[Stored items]
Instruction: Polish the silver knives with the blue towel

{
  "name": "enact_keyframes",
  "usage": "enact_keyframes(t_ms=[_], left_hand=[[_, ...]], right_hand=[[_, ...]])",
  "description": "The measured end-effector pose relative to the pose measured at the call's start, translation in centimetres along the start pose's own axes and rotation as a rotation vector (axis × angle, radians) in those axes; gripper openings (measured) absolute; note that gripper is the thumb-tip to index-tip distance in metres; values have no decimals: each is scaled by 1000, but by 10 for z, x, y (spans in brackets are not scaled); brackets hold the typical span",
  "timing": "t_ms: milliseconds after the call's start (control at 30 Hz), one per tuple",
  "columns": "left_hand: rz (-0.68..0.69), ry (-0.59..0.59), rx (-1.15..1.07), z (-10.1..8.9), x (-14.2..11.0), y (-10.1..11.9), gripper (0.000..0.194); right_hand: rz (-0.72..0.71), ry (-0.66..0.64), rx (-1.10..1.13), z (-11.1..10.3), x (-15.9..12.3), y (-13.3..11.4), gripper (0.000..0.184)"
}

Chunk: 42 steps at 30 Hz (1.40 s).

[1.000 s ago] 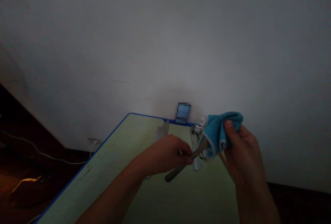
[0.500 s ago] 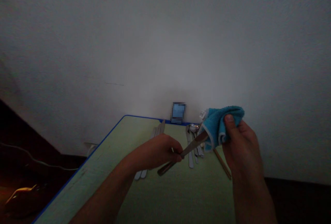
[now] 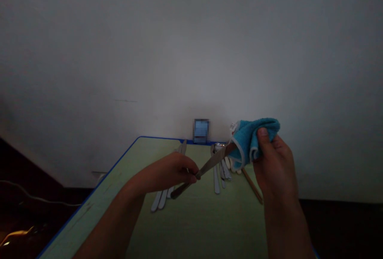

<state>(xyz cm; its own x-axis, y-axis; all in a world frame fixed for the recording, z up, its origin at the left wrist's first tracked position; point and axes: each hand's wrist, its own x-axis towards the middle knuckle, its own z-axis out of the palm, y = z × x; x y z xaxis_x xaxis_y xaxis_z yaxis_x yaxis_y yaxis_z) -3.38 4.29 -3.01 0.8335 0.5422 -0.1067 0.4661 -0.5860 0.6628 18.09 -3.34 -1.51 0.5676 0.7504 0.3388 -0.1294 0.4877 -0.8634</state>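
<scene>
My left hand (image 3: pixel 172 172) pinches a table knife (image 3: pixel 213 163) near the join of handle and blade. The knife slants up to the right, and its tip end runs to the edge of a blue cloth (image 3: pixel 248 137) with a white border. My right hand (image 3: pixel 273 161) is closed around the cloth, thumb on top, bunching it above the table. Whether the cloth presses on the blade tip cannot be made out. Behind my left hand lie several knives (image 3: pixel 158 201), side by side, partly hidden by the hand.
Spoons and other cutlery (image 3: pixel 220 171) lie in a group on the pale green table (image 3: pixel 191 227). Wooden chopsticks (image 3: pixel 253 187) rest right of them. A blurred-out device (image 3: pixel 201 130) stands at the back edge against the white wall (image 3: pixel 191 51). A cable (image 3: pixel 44 198) hangs at left.
The view has shifted a little to the right. More of the knife blade shows between my left hand and the cloth. Both hands keep their holds.
</scene>
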Motion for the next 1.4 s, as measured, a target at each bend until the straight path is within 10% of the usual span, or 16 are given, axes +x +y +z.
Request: enact_keyframes(t_ms=[1400], left_hand=[[-499, 196, -676, 80, 117, -77, 20]], right_hand=[[-73, 18, 81, -6, 7, 0, 18]])
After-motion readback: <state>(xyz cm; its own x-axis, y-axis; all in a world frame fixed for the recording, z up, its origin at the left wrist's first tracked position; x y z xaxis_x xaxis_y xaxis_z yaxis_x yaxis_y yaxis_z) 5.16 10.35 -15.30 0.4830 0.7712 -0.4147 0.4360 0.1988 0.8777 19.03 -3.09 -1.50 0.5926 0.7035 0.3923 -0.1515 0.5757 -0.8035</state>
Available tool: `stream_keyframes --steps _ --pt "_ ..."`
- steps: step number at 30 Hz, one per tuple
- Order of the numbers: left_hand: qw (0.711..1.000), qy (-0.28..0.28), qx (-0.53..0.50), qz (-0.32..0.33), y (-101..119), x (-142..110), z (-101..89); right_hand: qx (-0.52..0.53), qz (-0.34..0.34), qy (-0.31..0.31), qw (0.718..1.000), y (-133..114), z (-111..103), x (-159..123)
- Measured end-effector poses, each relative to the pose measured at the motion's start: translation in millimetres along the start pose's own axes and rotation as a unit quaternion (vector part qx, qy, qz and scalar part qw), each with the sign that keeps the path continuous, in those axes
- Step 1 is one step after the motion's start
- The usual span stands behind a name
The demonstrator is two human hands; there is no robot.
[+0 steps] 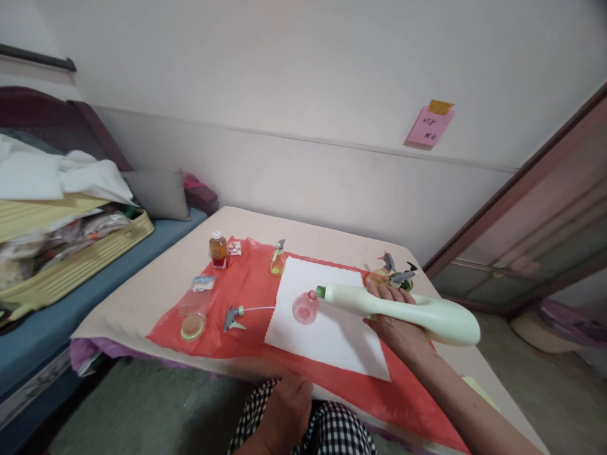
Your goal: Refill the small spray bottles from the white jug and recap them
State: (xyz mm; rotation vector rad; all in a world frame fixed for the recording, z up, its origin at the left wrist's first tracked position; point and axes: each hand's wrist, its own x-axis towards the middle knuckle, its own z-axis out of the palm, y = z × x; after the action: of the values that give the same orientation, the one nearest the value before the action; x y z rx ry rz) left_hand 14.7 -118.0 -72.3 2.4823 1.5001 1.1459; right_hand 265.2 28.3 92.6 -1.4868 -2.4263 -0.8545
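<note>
My right hand (396, 319) is wrapped round the handle of a pale green jug (446, 319), tipped nearly level with its green mouth (321, 292) pointing left. That mouth is beside the small neck of a round, clear pink bottle (306, 309) on a white cloth (341, 347); I cannot tell whether they touch or whether liquid flows. A grey spray trigger head (233, 319) with a thin tube lies left of the cloth. On my checked lap, my left hand (287, 411) is closed in a fist; anything inside it is hidden.
Red plastic sheeting (246, 287) covers part of the beige table (265, 221). An amber bottle (218, 251), a yellow spray bottle (277, 262) and a round clear container (192, 327) stand leftward. More spray bottles (401, 277) are behind the jug. A bed (175, 230) lies at left.
</note>
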Motion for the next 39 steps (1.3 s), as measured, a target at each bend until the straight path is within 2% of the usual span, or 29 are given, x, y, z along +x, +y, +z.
stream_keyframes --steps 26,33,39 --pt "1.0 -0.008 0.007 -0.002 1.3 0.3 -1.8 -0.008 -0.015 0.016 1.0 0.5 -2.8 0.9" --pt "1.0 0.004 -0.009 -0.002 0.4 -0.2 -1.4 0.008 -0.008 -0.003 1.0 0.0 -5.6 1.5" --pt "1.0 -0.011 -0.002 -0.002 0.5 -0.8 -1.6 -0.001 -0.012 0.001 1.0 -0.8 -8.4 2.0"
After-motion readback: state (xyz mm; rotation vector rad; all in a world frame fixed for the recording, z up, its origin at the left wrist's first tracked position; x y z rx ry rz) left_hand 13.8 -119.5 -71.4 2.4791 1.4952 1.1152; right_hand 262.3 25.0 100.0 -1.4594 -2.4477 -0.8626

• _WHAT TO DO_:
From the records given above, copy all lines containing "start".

• _WRITTEN SOLUTION_:
  "description": "The measured end-effector pose relative to the pose measured at the call's start, translation in centimetres along the start pose's own axes and rotation as a rotation vector (axis × angle, radians) in those axes; gripper openings (measured) absolute; note that gripper is the thumb-tip to index-tip distance in metres; values have no decimals: each is scaled by 1000, but by 10 for z, x, y (spans in brackets are not scaled); brackets hold the typical span",
  "timing": "t_ms: milliseconds after the call's start (control at 30 Hz), one per tuple",
- Measured end-effector poses, each relative to the pose measured at the motion's start: translation in millimetres along the start pose's own axes and rotation as a unit quaternion (vector part qx, qy, qz and scalar part qw), each with the sign that keeps the path continuous, in those axes
- Step 1 is one step after the motion's start

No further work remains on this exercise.